The first half of the ‘70s proved to be a fertile period for Aldrich as well. He turned out another WWII thriller with an all-star cast, Too Late the Hero starring Michael Caine, Cliff Robertson, Henry Fonda, Ian Bannen and Denholm Elliot, and the crude, wacky and nihilistic gangster epic The Grissom Gang, with Kim Darby, Scott Wilson, Tony Musante and Connie Stevens, in 1970 and 1971, respectively. Then it was time for Aldrich to revisit two of the tough action icons with whom he had had previous successes. Burt Lancaster reteamed with the director for the brutal, thrilling western Ulzana’s Raid (1972), and the following year Aldrich reunited with Dirty Dozen squad leader Lee Marvin, joined also by Ernest Borgnine and Keith Carradine, for what may be Aldrich’s masterpiece, Emperor of the North Pole (1973). Two outings with Burt Reynolds would follow—the popular hit The Longest Yard (1974) and the cult drama Hustle (1975), which saw Reynolds costar with upscale beauty Catherine Deneuve in what might be, along with Kiss Me Deadly, Aldrich’s bleakest noir. In 1977 the director helmed his last critical hit, the electrifying adaptation of Walter Wager’s novel Viper Three, retitled Twilight Last Gleaming. Lancaster returns again, heading another typical Aldrich all-star cast which included Melvyn Douglas, Paul Winfield, Richard Widmark, Joseph Cotton and Charles Durning. That same year he had a hit with his critically reviled adaptation of Joseph Wambaugh’s The Choirboys, though his final two films-- The Frisco Kid starring Gene Wilder and Harrison Ford in a misguided comedy-western, and …All the Marbles featuring Peter Falk navigating the world of female wrestling-- have to be considered disappointments when placed up against the vitality of what might be thought of as a representative Robert Aldrich film.
But why the attention paid to Robert Aldrich? There is no centennial birthday to be celebrated in 2006—the director, who died in 1983, would have been 88 this year—and there is no corresponding retrospective of his work underway in any major city that I know of. Most of his films are now available on DVD, however, and that’s reason enough for me to announce this first official call for a Robert Aldrich Blog-a-Thon to convene just over a month from now, on Monday, October 16.
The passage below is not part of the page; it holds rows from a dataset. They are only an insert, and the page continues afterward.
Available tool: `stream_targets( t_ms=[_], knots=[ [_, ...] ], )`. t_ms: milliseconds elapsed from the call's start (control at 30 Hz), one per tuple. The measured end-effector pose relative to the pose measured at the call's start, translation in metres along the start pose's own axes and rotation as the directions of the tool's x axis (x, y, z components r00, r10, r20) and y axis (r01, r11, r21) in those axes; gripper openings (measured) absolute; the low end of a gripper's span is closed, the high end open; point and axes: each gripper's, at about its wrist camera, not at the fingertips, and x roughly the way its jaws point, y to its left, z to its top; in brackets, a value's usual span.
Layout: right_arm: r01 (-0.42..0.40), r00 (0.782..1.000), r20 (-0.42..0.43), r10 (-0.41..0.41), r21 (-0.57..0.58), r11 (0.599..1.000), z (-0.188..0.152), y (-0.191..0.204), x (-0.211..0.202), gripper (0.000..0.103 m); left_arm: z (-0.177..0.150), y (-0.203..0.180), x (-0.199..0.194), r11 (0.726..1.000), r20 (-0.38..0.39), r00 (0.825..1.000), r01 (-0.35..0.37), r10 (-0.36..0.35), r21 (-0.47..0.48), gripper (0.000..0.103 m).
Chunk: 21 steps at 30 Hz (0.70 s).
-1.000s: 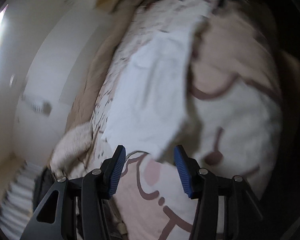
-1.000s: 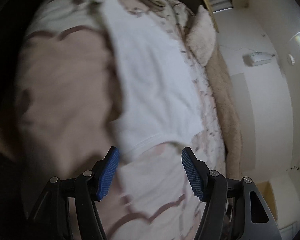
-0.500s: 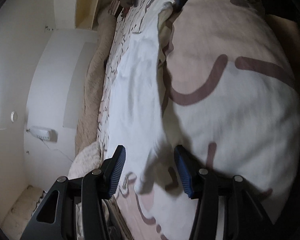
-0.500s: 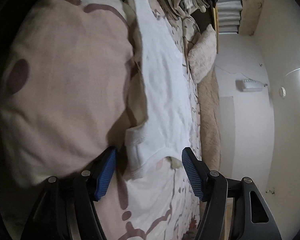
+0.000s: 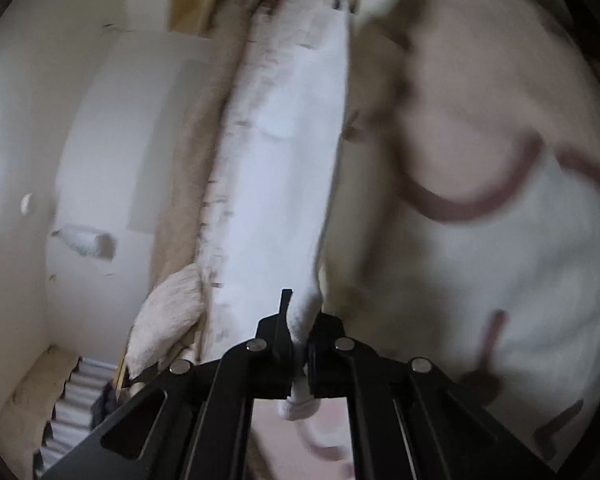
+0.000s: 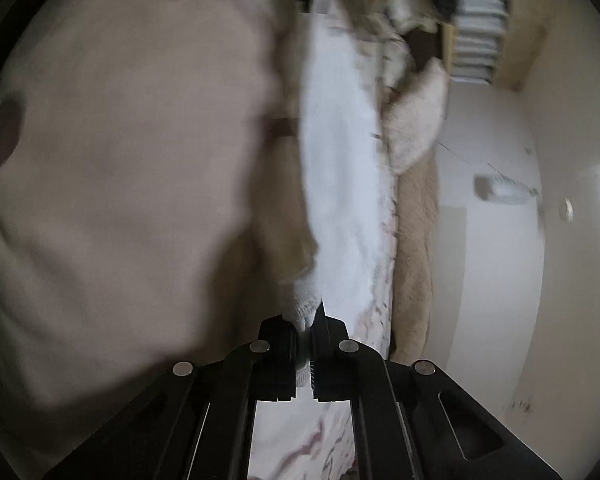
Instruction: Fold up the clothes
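Note:
A white garment (image 5: pixel 284 168) lies stretched along the bed in a long strip, between a big pink duvet and the patterned sheet. My left gripper (image 5: pixel 299 332) is shut on one near corner of it, with a bit of hem poking out below the jaws. In the right wrist view the same white garment (image 6: pixel 340 176) runs away from me, and my right gripper (image 6: pixel 305 334) is shut on its ribbed edge. Both views are blurred.
The bulky pink duvet with brown lines (image 5: pixel 480 184) bulges beside the garment; it fills the left half of the right wrist view (image 6: pixel 120 184). A beige fleecy blanket (image 6: pixel 414 240) and a fluffy cushion (image 5: pixel 168 320) line the wall side. A white wall (image 5: pixel 100 152) stands close by.
Both grippers stood open around the garment's edge half a second ago; now each has closed on the cloth. The garment looks pulled into a narrower, tauter strip.

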Motion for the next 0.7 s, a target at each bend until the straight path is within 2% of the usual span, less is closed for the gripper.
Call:
stream_targets(
  t_ms=[133, 233, 333, 433, 500, 600, 667, 700],
  knots=[
    [0.003, 1.0, 0.007, -0.003, 0.075, 0.997, -0.006, -0.051, -0.017, 0.004, 0.01, 0.04, -0.03, 0.997, 0.046, 0.997, -0.063, 0.064, -0.034, 0.005],
    [0.001, 1.0, 0.017, -0.002, 0.066, 0.998, -0.009, -0.076, -0.038, 0.004, 0.011, 0.053, -0.053, 0.996, 0.065, 0.995, -0.068, 0.072, -0.053, 0.005],
    [-0.019, 1.0, 0.023, 0.018, 0.037, 0.999, -0.012, -0.078, -0.065, 0.004, 0.016, 0.053, -0.082, 0.998, 0.079, 0.996, -0.031, 0.035, -0.048, 0.005],
    [-0.087, 0.996, 0.024, 0.087, 0.038, 0.995, -0.015, -0.068, -0.089, 0.004, 0.011, 0.042, -0.107, 0.998, 0.092, 0.995, 0.052, -0.049, -0.036, 0.005],
    [-0.14, 0.99, 0.031, 0.139, 0.034, 0.99, -0.017, -0.057, -0.104, 0.004, 0.01, 0.031, -0.122, 0.99, 0.084, 0.988, 0.136, -0.132, -0.042, 0.005],
    [-0.224, 0.974, 0.03, 0.224, 0.02, 0.974, -0.022, -0.033, -0.125, 0.004, 0.008, 0.015, -0.135, 0.955, 0.062, 0.96, 0.279, -0.273, -0.102, 0.005],
    [-0.278, 0.96, 0.029, 0.278, 0.015, 0.96, -0.023, -0.019, -0.132, 0.004, 0.009, 0.0, -0.139, 0.931, 0.054, 0.939, 0.344, -0.34, -0.118, 0.005],
    [-0.293, 0.956, 0.03, 0.293, 0.0, 0.956, -0.024, -0.011, -0.133, 0.004, 0.01, -0.004, -0.137, 0.928, 0.051, 0.934, 0.356, -0.352, -0.112, 0.005]
  ],
)
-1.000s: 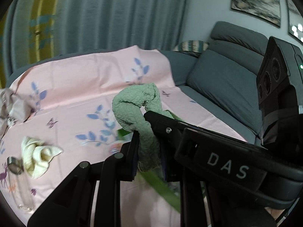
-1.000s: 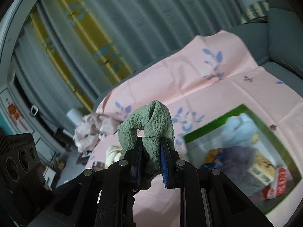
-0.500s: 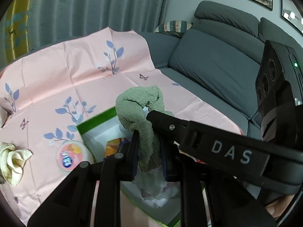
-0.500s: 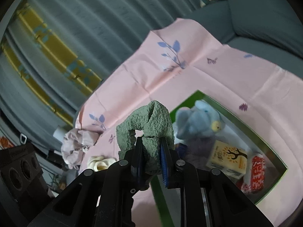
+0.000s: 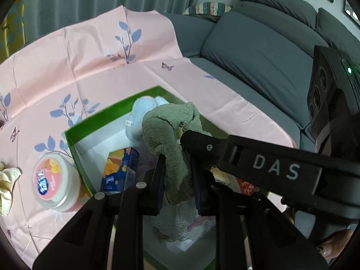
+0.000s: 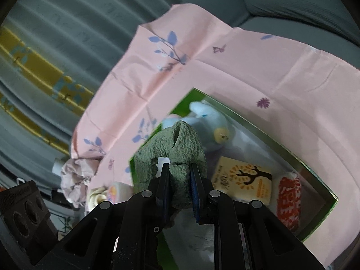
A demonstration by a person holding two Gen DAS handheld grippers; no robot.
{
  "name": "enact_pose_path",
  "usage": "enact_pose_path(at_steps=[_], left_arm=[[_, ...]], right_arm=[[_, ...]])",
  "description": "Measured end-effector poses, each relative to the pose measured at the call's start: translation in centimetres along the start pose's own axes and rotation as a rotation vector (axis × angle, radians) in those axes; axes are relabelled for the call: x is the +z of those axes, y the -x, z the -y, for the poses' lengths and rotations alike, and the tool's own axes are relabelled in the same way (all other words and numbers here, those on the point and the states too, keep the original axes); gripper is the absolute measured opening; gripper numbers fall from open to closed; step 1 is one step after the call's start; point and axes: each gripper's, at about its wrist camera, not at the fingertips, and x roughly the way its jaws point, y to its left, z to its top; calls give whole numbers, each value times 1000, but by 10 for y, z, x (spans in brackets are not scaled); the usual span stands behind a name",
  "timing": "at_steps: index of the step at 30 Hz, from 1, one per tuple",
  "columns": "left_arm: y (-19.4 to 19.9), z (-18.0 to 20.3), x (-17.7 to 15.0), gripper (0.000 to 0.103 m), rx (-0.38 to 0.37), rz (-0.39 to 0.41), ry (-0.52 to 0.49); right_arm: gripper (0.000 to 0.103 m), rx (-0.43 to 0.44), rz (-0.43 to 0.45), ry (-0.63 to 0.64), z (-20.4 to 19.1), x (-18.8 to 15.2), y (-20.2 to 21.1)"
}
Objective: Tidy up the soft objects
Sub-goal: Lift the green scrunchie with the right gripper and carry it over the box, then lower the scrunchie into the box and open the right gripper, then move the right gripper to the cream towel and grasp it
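A green fuzzy cloth (image 5: pixel 171 130) (image 6: pixel 180 139) hangs bunched between both grippers, above the open green box (image 5: pixel 72 144) (image 6: pixel 184 103). My left gripper (image 5: pixel 177 164) has the cloth's lower part between its pads; the jaws are opening but still touch it. My right gripper (image 6: pixel 179 168) is shut on the cloth's other fold, and its black body crosses the left wrist view. A light blue plush toy (image 5: pixel 144 112) (image 6: pixel 209 121) lies in the box's far corner, just behind the cloth.
Also in the box are a blue snack carton (image 5: pixel 121 168), a cream carton with a tree (image 6: pixel 243 180) and a red-white packet (image 6: pixel 288 200). On the pink sheet (image 5: pixel 90 63) are a pink-lidded jar (image 5: pixel 54 180), a cream cloth (image 5: pixel 6 184) and a crumpled pale cloth (image 6: pixel 76 177). Grey sofa cushions (image 5: pixel 258 51) rise behind.
Both grippers have come down and across with the green cloth, from over the bare sheet to over the open box. The box's contents now fill the middle of both views.
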Motion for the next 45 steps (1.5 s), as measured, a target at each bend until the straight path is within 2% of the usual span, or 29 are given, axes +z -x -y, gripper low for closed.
enact_pose_path(at_steps=[4,10,13,21,24,26,28,32,35,38,40,45], left_arm=[[-14,-1,-3,22,10,-37,0],[-27,-5,-7,23,17,-67,14],[-28,-7,-8,31,20,-72,23],[-8,-15,-6,62,11,-36,62],[11,-23,-5,70,9,-11,83],[26,-32,-5,78,13,9,104],[45,-44,-8,80,20,34,137],[85,-72,-21,83,14,72,215],[115,-97,-37,90,76,116,271],[138,-124,-56,90,152,137,324],[152,-143,-74,90,197,144,345],[175,-196,-131,90,298,130,471]], right_arm=[[20,-63,-25,-8,7,1,-8],[20,-87,-55,-27,14,1,-16],[20,-106,-52,-35,16,1,-17],[21,-127,22,-68,20,5,2],[38,-119,54,-67,15,5,11],[58,-98,87,-56,9,4,20],[66,-78,107,-43,2,3,25],[72,-59,129,3,-19,-2,34],[81,-33,139,56,-40,-8,38],[83,8,135,113,-65,-16,38],[89,59,110,148,-82,-24,32],[89,139,5,248,-123,-44,10]])
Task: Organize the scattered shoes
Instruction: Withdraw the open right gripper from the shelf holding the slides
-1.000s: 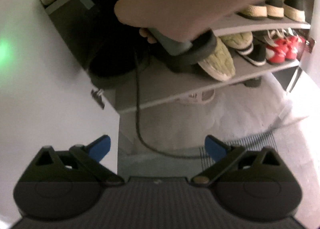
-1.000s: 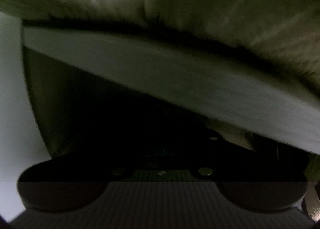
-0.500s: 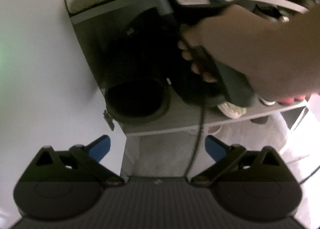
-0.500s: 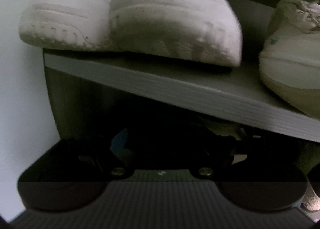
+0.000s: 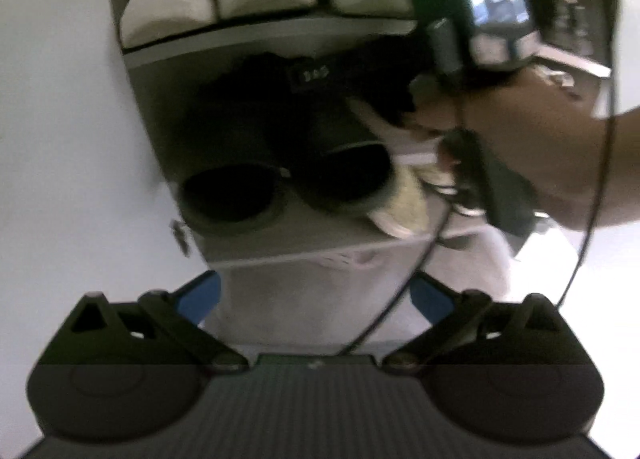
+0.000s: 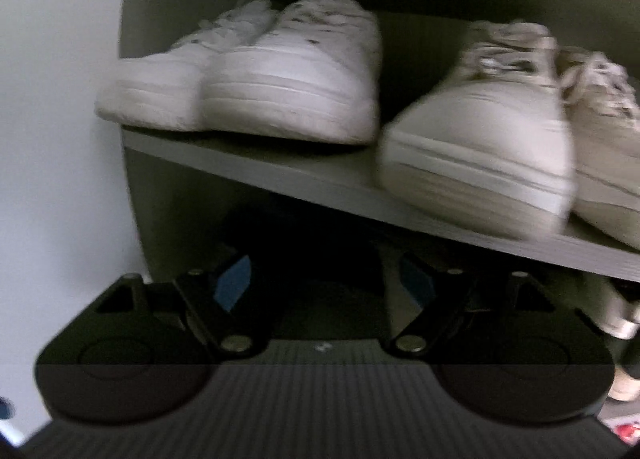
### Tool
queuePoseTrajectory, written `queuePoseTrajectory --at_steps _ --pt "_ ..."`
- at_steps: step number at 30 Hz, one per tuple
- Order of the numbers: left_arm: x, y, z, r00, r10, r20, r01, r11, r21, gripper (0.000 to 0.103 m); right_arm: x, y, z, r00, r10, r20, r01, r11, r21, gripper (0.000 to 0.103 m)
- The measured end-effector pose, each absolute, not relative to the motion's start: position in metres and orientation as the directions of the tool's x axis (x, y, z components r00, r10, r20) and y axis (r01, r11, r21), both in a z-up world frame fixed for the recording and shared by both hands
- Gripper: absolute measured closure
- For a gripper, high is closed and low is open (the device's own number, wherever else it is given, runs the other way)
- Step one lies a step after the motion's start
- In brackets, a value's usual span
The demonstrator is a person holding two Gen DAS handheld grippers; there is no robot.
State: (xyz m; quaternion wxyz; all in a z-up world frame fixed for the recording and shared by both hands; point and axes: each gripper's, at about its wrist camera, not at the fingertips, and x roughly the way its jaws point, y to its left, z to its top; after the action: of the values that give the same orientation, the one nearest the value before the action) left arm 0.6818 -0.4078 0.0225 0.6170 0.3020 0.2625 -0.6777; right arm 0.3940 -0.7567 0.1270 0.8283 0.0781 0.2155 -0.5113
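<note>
White wall panels flank a grey shoe cabinet (image 5: 160, 99), and its shelves are seen from both wrist views. On the upper shelf (image 6: 280, 175) a pair of white sneakers (image 6: 248, 79) is set at the left end, toes at the front edge, with a cream pair (image 6: 500, 131) just beside it toward the right. On the shelf below (image 5: 304, 235), two dark slippers (image 5: 280, 163) are lined up side by side at the left end, their openings turned to the front edge; a pale woven shoe (image 5: 404, 203) is tucked against the right one. Farther right — partly hidden — a person's hand (image 5: 532, 139) is wrapped round the handle of the right hand-held gripper (image 6: 324, 279), whose blue-padded jaws are spread apart with nothing pinched between them, only the dark slippers lying beyond. The left hand-held gripper (image 5: 316, 295) is held back from the cabinet, its jaws wide and empty — a black cable (image 5: 404, 295) is draped across its view.
</note>
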Motion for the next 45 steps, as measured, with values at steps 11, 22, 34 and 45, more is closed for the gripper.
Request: queuePoseTrajectory --at_steps 11,22,34,45 --pt "0.695 -0.452 0.036 0.000 -0.712 -0.702 0.998 -0.042 0.043 0.000 0.352 -0.648 0.090 0.186 -0.792 -0.581 0.911 0.361 -0.200 0.019" --pt "0.695 -0.600 -0.059 0.135 -0.665 -0.735 0.991 0.095 0.096 0.009 0.421 -0.559 0.050 0.067 -0.723 -0.687 0.951 0.253 -0.175 0.019" --pt "0.695 -0.662 -0.059 0.160 -0.694 -0.702 0.987 0.099 0.127 0.033 0.390 -0.482 0.037 0.069 -0.692 -0.719 0.975 0.198 -0.098 0.019" --pt "0.683 -0.642 -0.058 0.185 -0.644 -0.743 0.980 0.069 0.184 0.016 0.426 -0.470 0.011 0.053 -0.700 -0.712 0.982 0.164 -0.089 0.019"
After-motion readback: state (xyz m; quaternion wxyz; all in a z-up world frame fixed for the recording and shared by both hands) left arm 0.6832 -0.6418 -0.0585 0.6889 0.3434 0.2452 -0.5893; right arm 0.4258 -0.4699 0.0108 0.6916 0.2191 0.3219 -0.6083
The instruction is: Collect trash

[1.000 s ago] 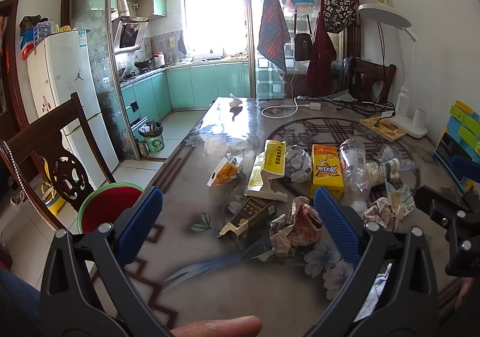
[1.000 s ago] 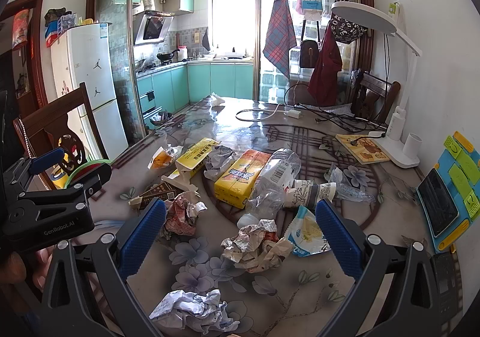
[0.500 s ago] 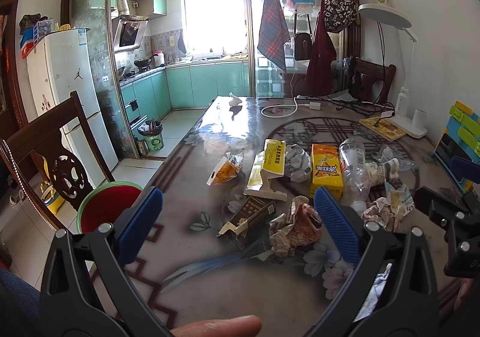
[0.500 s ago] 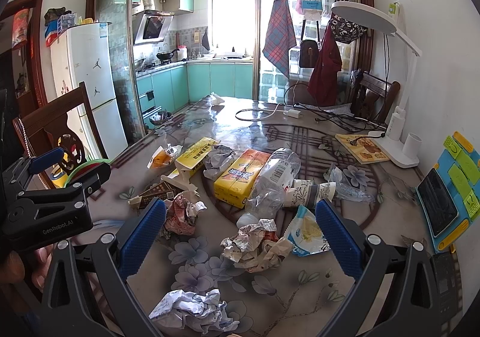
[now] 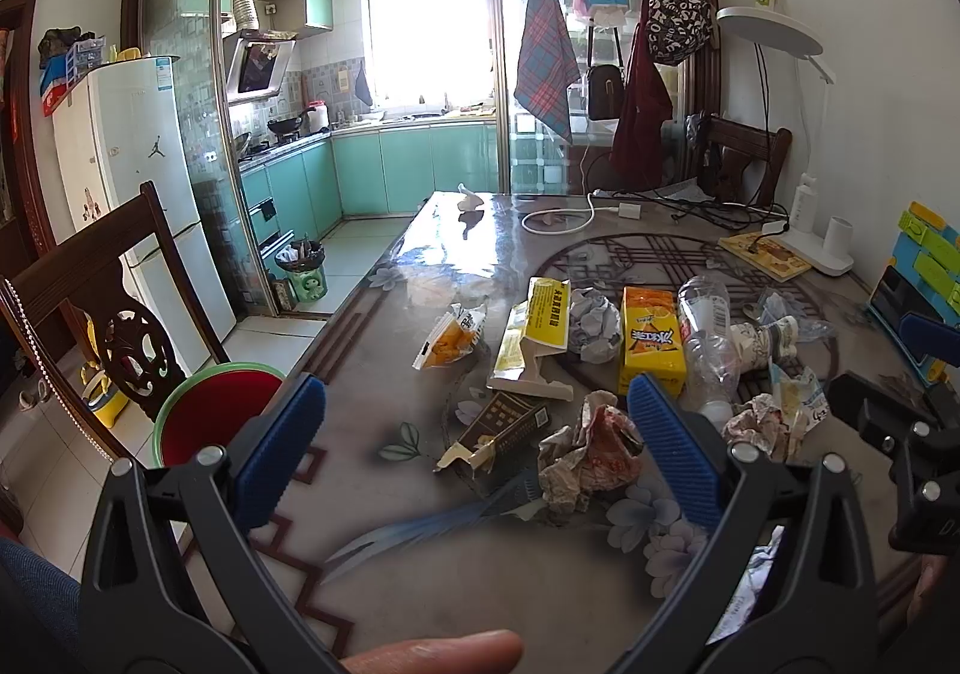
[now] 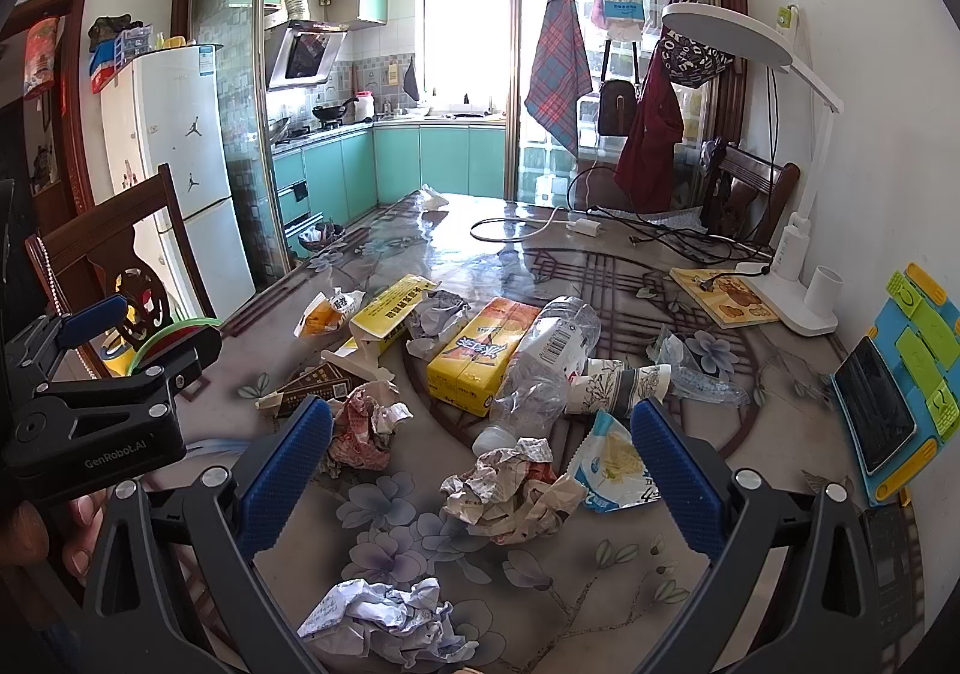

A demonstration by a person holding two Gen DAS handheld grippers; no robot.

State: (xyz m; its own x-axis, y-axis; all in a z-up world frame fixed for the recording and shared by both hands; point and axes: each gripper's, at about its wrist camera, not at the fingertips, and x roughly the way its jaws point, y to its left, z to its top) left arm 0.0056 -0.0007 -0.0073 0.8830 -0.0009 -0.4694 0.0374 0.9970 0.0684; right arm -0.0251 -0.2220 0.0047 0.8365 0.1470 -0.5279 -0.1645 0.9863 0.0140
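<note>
Trash spread across the table (image 6: 750, 542), frame centre: crumpled paper wad (image 6: 516, 488), yellow carton (image 6: 480, 356), clear bottle (image 6: 540, 368). I hold my left tool (image 5: 474, 446) and right tool (image 6: 480, 470) spread, empty. The wad looks light and soft; I'd pinch its bulk.

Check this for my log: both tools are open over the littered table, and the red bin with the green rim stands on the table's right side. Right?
Not quite. The red bin with the green rim stands on the floor off the table's left side, as the left wrist view shows. Both tools, left tool and right tool, are open.
</note>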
I invite you to post pieces on any Aldrich-related subject you so choose, be it a single film, a series of films, a performance, thoughts on the director’s styles, anything at all. If you can let me know as far ahead of time as possible that you will be posting an Aldrich-themed article for the Blog-a-Thon on that day, it would be extremely helpful to me in gathering all the appropriate links and turning SLIFR into an blog-a-thon hub for the day, Aldrich Central Station for the dissemination and sharing of all the great pieces that will undoubtedly become available on October 16. And if you’re a reader without a blog to call your own and would like to contribute a piece anyway, please feel free to contact me and I will post your work on Sergio Leone and the Infield Fly Rule.
I look forward to hearing from all the potential contributors, but most of all I look forward to reading what you have to say about this punchy, antiestablishment director and his ragged, pulsating films.